Use of parenthetical glosses and translator’s notes is ancient and very common, from “Golgotha, or the place of the skull” in the Bible to “that too is my nindo, my ninja way” in the official Naruto anime dub.
Another important principle in translating that frequently sways me as a translator of Chinese to English is this: If it doesn’t sound stupid in the source language, it should not sound stupid in the target language.
For example: English, culturally/historically, while not absolutely excluding literal objects in place and people names, is frequently biased against it. Names in English that are like Rose and Pearl Harbor are the exception, or in some cases a novelty, such as the very recent popularity of first names like Phoenix, Cannon, or Rebel. It’s worth pointing out also that in many cases these kinds of names are popularly perceived as downmarket (even trashy) or amusing.

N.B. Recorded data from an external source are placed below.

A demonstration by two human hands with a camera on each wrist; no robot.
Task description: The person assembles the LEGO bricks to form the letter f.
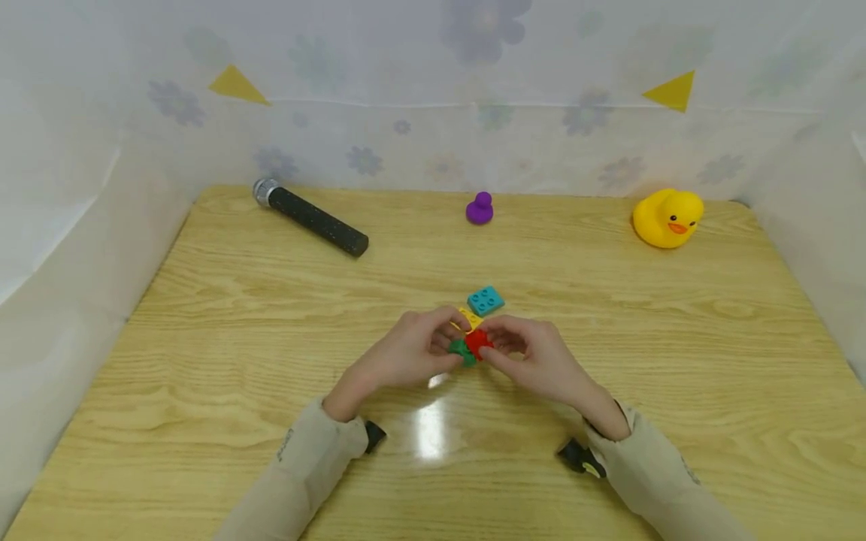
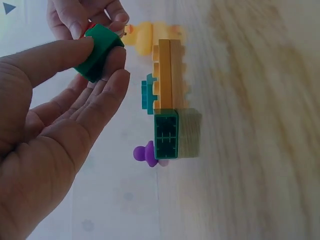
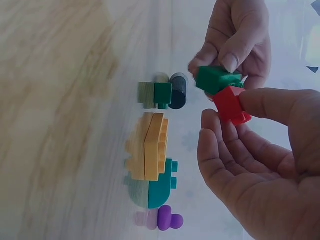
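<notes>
Above the tabletop, my left hand [image 1: 410,350] pinches a green toy building brick [image 2: 103,49] between thumb and fingers. My right hand [image 1: 545,362] grips a red building brick [image 3: 231,105] the same way. The two bricks meet at a slant, red against the studded side of the green [image 3: 215,79]. Below them on the table, a second green brick [image 2: 166,134] stands in line with a yellow brick [image 2: 164,75]. A teal brick [image 1: 485,300] lies just beyond the yellow one, studs up. In the head view the fingers partly cover the yellow brick.
At the back left of the wooden table [image 1: 223,315] lies a black microphone [image 1: 314,219]. A small purple duck [image 1: 480,209] sits at the back middle, a larger yellow duck [image 1: 667,219] at the back right. Flower-patterned white sheeting [image 1: 406,143] surrounds the back and sides.
</notes>
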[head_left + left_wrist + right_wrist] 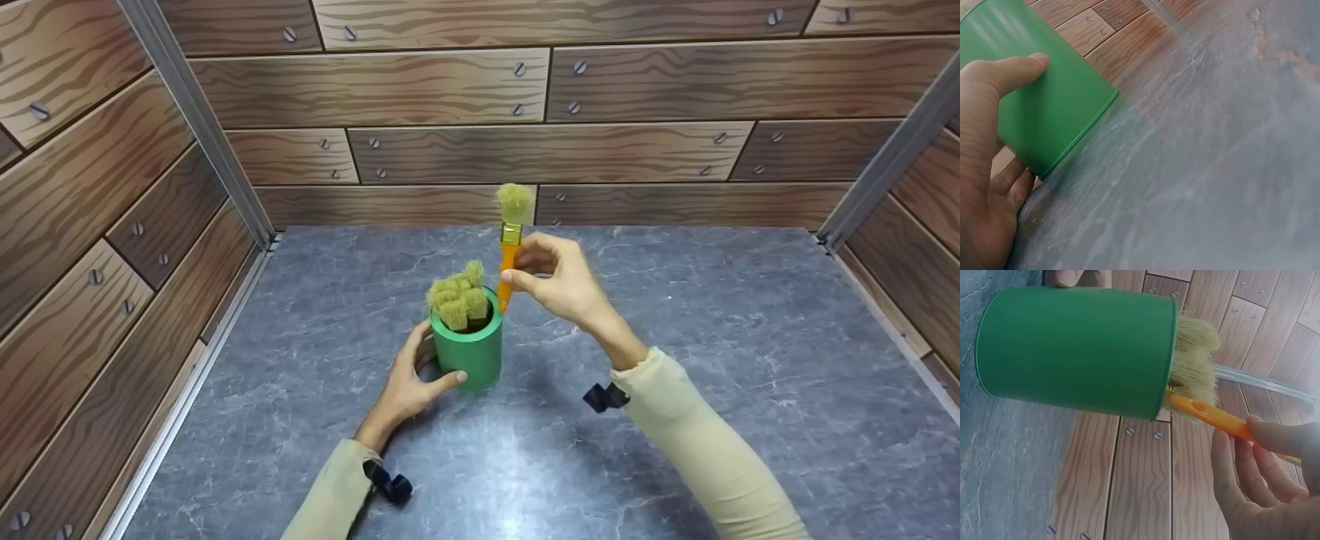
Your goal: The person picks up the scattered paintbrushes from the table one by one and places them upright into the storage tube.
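Observation:
A green cylindrical cup [469, 358] stands upright on the table, with several paintbrushes [457, 295] in it, pale bristles up. My left hand [409, 386] holds the cup from its left side, thumb across the front; the left wrist view shows the thumb [1022, 72] on the green wall. Between thumb and fingers my right hand [559, 277] pinches a paintbrush [508, 262] by its orange handle, bristles up, just right of the cup's rim. In the right wrist view the tip of that orange handle [1219, 417] appears close to the rim. The other brushes' handles are hidden inside the cup.
The grey marbled tabletop [712, 337] spreads around the cup. Wood-patterned panels [450, 90] with printed screws enclose the back and sides, with metal posts [202, 120] at the corners. Black wrist mounts [388, 482] sit on both sleeves.

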Tool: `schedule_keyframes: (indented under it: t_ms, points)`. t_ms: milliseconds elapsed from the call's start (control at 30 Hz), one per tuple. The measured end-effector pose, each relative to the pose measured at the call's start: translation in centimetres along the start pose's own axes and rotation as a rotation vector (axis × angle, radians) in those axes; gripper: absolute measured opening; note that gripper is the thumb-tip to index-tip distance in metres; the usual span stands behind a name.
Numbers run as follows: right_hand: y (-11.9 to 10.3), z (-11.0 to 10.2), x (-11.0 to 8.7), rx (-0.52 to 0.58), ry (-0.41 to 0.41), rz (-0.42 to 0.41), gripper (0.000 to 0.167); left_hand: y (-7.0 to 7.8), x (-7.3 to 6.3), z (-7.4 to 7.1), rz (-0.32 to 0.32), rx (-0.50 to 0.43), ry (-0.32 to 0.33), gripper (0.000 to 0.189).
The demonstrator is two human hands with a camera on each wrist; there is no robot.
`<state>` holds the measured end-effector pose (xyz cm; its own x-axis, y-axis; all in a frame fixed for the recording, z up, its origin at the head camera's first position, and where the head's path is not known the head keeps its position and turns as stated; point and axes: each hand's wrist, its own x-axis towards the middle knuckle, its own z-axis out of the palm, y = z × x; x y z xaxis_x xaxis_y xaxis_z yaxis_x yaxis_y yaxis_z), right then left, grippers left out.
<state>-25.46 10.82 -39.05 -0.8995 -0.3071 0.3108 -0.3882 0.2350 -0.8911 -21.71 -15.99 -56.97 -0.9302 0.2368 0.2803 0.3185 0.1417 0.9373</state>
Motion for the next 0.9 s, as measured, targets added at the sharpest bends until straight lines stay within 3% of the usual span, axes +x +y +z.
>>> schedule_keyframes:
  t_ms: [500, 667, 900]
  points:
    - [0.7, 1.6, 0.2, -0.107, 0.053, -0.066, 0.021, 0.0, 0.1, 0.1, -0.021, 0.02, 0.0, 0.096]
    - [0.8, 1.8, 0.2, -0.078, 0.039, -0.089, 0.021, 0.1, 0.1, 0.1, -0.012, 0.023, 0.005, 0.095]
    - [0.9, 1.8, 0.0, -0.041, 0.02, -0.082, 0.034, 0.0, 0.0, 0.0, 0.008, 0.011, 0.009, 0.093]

Lists of funny place names are often things like Bird-in-Hand, Pennsylvania; Possum Grape, Arkansas; and Big Arm, Montana. This is the case even though many “respectable” names have meanings far more ridiculous than these. No one will laugh if you say your name is Philip; people will laugh if you introduce yourself as Horse Lover. Peter sounds much more respectable than Rock. Mary, Miriam, and Maria are all sweet girls names, even though the literal meaning was Bitter!
Naruto is particularly tricky in this regard because many of its original names do sound funny to native speakers but they don’t sound as weird as they do when translated literally. Uzumaki Naruto, for example, could potentially be selectively over-translated into “Whirlpool Whirlpool”, making him the Moon Moon of shounen heroes. At least Naruto is meant to sound funny in the original; Sarutobi Asuma sounds basically normal in Japanese, but True Tomorrow Monkey Jump sounds like word salad.

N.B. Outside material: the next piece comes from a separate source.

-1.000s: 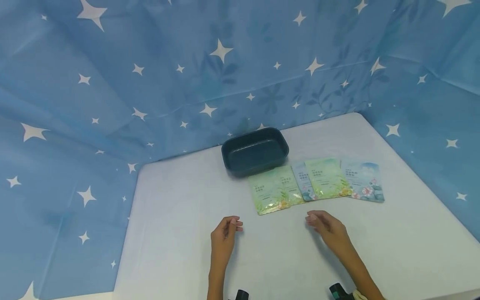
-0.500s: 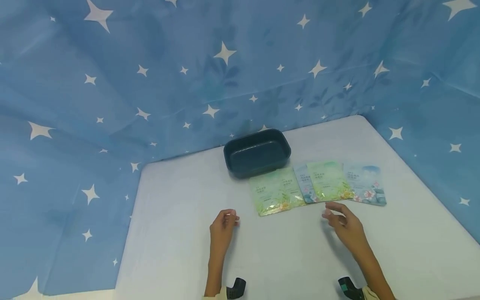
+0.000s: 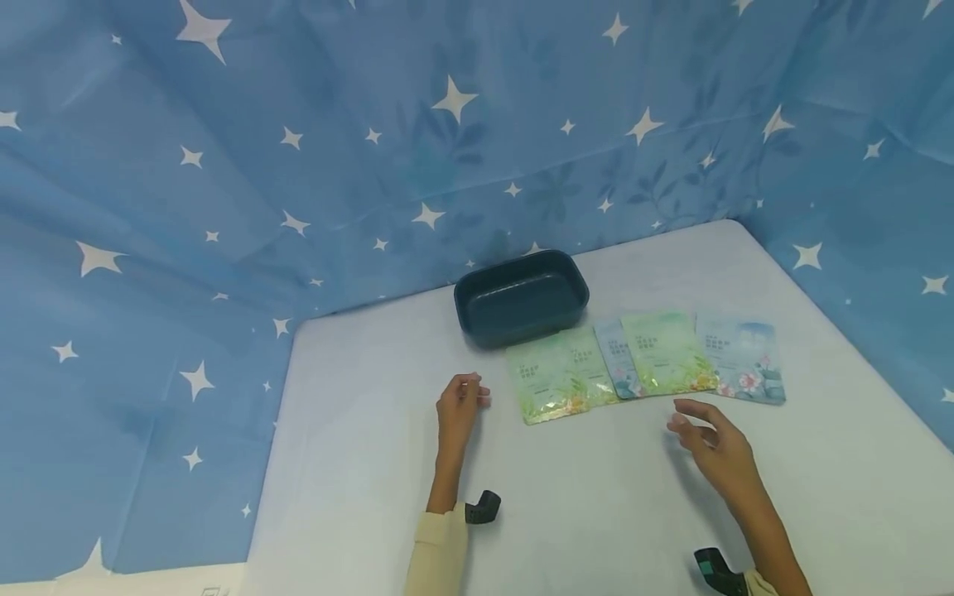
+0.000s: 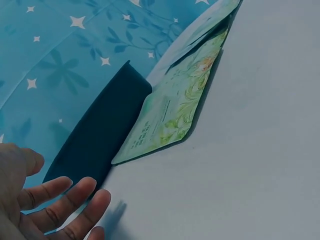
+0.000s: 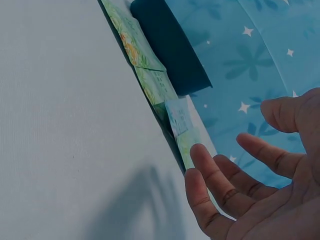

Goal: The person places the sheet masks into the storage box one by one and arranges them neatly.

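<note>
Several flat sachets lie overlapping in a row on the white table. At the row's left end is a green sachet (image 3: 546,385), with another green one (image 3: 592,364) partly under it. A blue sachet (image 3: 617,352) shows beneath a third green one (image 3: 667,356), and a blue sachet with pink flowers (image 3: 749,360) lies at the right end. My left hand (image 3: 458,407) hovers left of the row, holding nothing, its fingers loosely bent. Near the row's front edge on the right is my right hand (image 3: 719,447), fingers and thumb apart, nothing between them.
A dark teal rectangular tub (image 3: 514,335) stands behind the left sachets, close to the table's back edge. Blue star-patterned cloth (image 3: 358,190) hangs behind and beside the white table (image 3: 358,430). Each wrist carries a small black camera (image 3: 483,507).
My left hand has moved forward, towards the tub. The right hand has shifted to the right, and its fingers have spread apart. The sachets and tub stay in place.
</note>
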Demonstrator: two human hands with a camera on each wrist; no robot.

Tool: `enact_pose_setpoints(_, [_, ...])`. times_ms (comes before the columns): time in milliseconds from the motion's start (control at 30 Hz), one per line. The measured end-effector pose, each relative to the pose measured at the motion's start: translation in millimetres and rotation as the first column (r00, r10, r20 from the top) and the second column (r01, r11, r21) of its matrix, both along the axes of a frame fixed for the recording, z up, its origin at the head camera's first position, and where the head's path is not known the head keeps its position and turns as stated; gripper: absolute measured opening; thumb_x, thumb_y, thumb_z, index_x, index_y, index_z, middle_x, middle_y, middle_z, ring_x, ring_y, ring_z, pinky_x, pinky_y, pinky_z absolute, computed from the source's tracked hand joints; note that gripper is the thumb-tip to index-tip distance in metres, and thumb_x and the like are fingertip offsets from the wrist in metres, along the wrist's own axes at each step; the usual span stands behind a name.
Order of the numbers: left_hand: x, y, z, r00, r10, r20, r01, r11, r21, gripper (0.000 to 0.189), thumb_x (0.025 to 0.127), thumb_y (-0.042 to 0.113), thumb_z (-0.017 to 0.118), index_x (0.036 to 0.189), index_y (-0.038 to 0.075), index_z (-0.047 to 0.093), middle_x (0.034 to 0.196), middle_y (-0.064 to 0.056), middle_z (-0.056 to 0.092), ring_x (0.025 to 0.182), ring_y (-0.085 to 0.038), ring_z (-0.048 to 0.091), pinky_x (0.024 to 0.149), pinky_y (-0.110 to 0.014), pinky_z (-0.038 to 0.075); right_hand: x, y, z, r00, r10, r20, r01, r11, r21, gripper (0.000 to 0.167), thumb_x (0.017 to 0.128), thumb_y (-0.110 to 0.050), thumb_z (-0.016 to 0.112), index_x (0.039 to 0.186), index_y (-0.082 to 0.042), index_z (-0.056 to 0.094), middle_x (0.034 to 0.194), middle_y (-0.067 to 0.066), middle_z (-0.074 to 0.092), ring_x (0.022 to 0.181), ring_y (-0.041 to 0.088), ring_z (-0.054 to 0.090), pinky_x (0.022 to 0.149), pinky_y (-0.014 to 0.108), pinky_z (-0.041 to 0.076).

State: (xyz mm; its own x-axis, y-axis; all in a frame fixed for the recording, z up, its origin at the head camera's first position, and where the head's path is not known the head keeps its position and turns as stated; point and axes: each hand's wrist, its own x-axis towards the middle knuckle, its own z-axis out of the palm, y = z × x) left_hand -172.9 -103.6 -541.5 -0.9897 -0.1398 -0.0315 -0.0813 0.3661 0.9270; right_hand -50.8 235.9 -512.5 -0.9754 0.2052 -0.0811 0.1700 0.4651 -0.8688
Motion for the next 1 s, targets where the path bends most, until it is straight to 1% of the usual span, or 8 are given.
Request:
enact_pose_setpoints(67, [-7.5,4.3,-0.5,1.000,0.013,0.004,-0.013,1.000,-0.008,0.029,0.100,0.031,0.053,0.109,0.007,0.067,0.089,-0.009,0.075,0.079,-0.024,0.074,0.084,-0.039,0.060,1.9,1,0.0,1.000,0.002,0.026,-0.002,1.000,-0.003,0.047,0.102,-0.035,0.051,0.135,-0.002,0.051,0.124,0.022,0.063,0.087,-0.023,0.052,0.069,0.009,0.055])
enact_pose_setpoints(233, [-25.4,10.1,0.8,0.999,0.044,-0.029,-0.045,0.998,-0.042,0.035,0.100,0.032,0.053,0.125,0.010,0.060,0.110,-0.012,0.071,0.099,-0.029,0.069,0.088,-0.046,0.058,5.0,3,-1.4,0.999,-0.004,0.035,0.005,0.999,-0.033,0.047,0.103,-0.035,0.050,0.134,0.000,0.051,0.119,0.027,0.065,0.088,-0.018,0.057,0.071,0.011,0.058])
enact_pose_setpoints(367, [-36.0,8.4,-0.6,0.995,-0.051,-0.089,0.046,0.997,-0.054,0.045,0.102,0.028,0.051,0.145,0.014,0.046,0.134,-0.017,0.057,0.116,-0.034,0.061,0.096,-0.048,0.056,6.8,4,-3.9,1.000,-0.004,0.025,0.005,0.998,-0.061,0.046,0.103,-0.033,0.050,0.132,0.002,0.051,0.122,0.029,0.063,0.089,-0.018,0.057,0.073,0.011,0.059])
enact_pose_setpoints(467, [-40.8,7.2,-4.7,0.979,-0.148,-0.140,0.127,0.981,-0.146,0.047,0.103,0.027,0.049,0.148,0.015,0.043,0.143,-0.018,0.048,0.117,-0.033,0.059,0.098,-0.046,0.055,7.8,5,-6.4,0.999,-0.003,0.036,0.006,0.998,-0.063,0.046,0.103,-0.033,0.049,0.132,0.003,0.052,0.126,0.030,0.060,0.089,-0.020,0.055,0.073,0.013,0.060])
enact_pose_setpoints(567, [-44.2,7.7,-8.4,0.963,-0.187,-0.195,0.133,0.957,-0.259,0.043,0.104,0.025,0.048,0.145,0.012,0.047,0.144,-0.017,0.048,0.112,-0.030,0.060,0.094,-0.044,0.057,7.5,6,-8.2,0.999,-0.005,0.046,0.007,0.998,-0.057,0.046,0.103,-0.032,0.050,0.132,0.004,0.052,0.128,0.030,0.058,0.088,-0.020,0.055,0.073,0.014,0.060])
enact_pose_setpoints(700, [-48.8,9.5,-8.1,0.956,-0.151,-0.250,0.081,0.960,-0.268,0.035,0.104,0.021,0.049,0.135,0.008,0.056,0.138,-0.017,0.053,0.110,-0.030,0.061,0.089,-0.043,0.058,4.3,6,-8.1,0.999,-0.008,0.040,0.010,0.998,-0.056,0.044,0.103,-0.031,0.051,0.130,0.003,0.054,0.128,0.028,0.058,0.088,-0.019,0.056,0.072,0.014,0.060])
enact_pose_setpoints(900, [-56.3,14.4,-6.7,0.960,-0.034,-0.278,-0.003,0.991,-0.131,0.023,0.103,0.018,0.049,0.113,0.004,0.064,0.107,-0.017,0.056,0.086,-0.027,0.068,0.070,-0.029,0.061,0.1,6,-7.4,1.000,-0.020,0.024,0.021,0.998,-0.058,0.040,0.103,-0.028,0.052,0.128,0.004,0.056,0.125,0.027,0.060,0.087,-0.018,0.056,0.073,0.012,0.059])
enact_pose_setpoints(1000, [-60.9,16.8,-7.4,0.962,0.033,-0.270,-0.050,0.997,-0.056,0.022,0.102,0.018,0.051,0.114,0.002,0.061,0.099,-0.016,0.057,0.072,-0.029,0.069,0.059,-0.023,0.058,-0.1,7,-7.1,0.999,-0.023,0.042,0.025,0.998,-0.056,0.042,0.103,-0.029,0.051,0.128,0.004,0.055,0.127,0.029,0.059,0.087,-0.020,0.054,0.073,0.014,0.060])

Then we get into connotations as well. If Neji were translated to Screw, for example, it would have an unfortunate sexual connotation in English that isn’t there, so that’s another factor that can push towards transliteration.
Now in Naruto translations, including official ones, sometimes use a mix of transliterations and translations for place and organization names. Konoha, the Leaf, the Hidden Leaf Village, and Konohagakure, the Village Hidden in the Leaves, these are all commonly used. Frequently the place is called by the transliteration Konoha whereas the organization is called the Leaf. ANBU Black Ops is another mix of transliteration and translation/gloss, and when it’s reduced to just ANBU, it feels right because it sounds like an acronym which culturally in English is how these kinds of organizations are usually known (eg MI5, SEALs, etc).
Choices in translation are as much about communicating the feel of the original as the meaning.
Anyway I’ve hit my time limit and I need to go to Costco now. I feel like I’ve barely scratched the surface of this topic. Translation is both art and science; it really is a social science, too. This is why machine translation will not replace human translation unless and until AI fully catches up with human sentience.